PhD Thesis Proposal Defence


Title: "Transfer Learning via Dimensionality Reduction"

by

Mr. Jialin Pan


Abstract:

A major assumption in many machine learning and data mining algorithms is
that the training and future data must be in the same feature space and
have the same distribution. However, in many real-world applications, this
assumption may not hold. For example, we sometimes have a classification
task in one domain of interest, but we only have sufficient training data
in another domain, where the latter data may be in a different feature
space or follow a different data distribution. In such cases, knowledge
transfer, if done successfully, would greatly improve the performance of
learning by avoiding much expensive data labeling efforts. In recent
years, transfer learning has emerged as a new learning setting to address
this problem.
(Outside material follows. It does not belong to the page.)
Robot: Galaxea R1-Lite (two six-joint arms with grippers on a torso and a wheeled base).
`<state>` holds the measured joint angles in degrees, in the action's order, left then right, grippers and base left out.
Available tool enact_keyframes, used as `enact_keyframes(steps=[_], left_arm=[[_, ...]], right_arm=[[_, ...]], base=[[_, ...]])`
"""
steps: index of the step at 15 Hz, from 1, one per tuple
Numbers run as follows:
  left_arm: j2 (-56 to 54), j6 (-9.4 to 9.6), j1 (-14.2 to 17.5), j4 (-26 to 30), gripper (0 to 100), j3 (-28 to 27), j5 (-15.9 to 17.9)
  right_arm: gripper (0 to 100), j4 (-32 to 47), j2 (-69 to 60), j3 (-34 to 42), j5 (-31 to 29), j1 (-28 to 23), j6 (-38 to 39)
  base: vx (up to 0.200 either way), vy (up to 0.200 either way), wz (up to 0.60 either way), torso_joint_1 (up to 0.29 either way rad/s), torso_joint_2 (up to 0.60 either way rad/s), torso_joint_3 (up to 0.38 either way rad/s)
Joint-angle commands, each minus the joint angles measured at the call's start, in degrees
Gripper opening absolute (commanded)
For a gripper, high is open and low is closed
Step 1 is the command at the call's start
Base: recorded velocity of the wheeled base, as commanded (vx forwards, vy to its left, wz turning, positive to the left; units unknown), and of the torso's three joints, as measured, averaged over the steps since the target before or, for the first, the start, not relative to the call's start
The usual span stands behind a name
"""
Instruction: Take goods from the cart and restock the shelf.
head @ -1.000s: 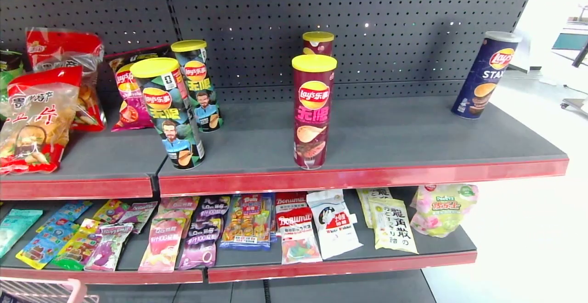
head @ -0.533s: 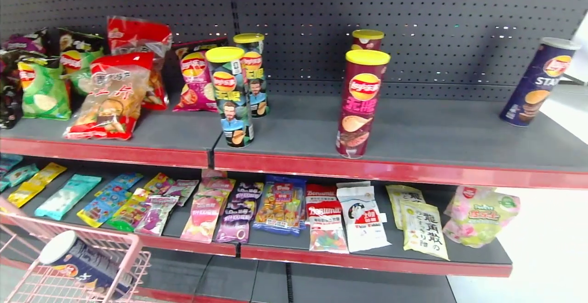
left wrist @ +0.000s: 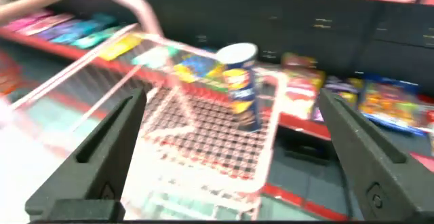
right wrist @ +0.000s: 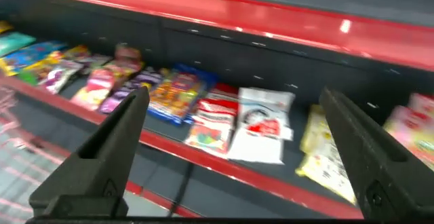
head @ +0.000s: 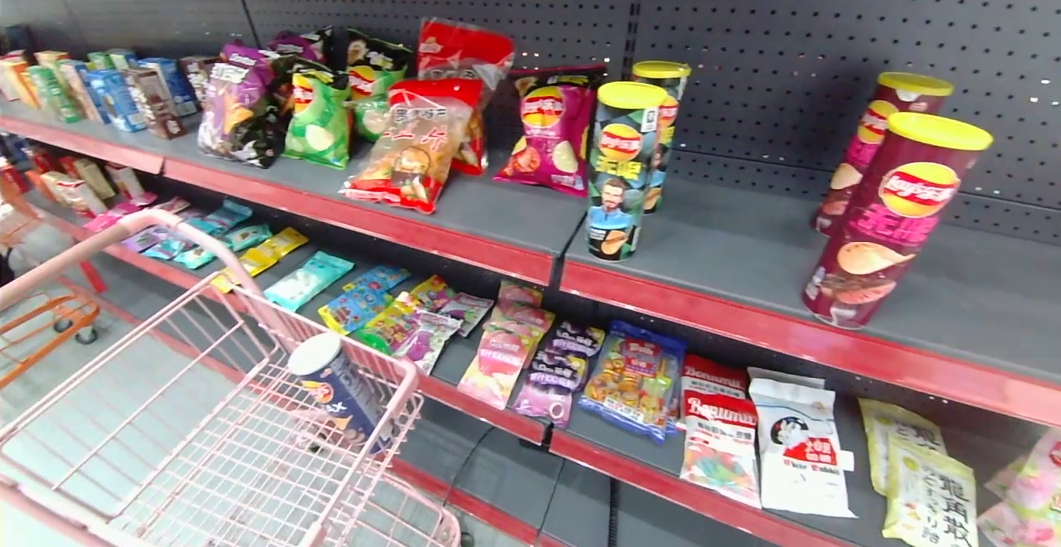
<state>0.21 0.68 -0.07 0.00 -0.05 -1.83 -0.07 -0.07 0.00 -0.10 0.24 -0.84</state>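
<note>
Head overlooks the shelf [head: 713, 323]; both wrists face its lower tier [right wrist: 271, 178].

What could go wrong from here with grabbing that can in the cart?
The blue can sits in the pink cart's wire corner, so the left gripper's open fingers might snag the wire or tip it. On the shelf, the maroon can stands near the front edge; a bump could topple it.

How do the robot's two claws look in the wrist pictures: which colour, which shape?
The left claw has two matt black fingers. They are flat and angular, each narrowing to a blunt tip, with a long shallow recess along the face. The right claw looks the same.
</note>
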Motion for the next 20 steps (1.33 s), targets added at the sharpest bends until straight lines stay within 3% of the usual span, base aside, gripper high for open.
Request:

In this proposal, we propose a novel dimensionality
reduction framework for transfer learning. Our dimensionality reduction
framework tries to learn a subspace across domains in a Reproducing Kernel
Hilbert Space (RKHS) using Maximum Mean Discrepancy (MMD). In the
subspace, distance between data distributions can be close to each other.
As a result, with the new representations in this subspace, we can apply
standard machine learning methods to train classifiers or regression
models in the source domain for use in the target domain. Based on the
framework, we first present two unsupervised dimensionality reduction
methods,  Maximum Mean Discrepancy Embedding (MMDE) and Transfer Component
Analysis (TCA), for transfer learning. The effectiveness of MMDE and TCA
has been verified by experiments on two real-world applications:
cross-domain indoor WiFi localization and cross-domain text
classification. We further propose a semi-supervised extension of TCA
(SSTCA), which not only reduces distance between domains but also
maximizes dependence between features and labels when learning the
subspace in a RKHS based on an integration of the MMD and Hilbert-Schmidt
Independence Criterion (HSIC) techniques. Preliminary experiments show
that the proposed SSTCA method for transfer learning is promising. In the
future, we plan to further test the effectiveness of SSTCA in more
applications and study the proposed three dimensionality reduction methods
for transfer learning theoretically.


Date:  			Thursday, 22 April 2010

Time:           	10:00am - 12:00noon

Venue:          	Room 3408
 			lifts 17/18

Committee Members:      Prof. Qiang Yang (Supervisor)
 			Dr. Brian Mak (Chairperson)
 			Dr. Raymond Wong
 			Prof. Dit-Yan Yeung


**** ALL are Welcome ****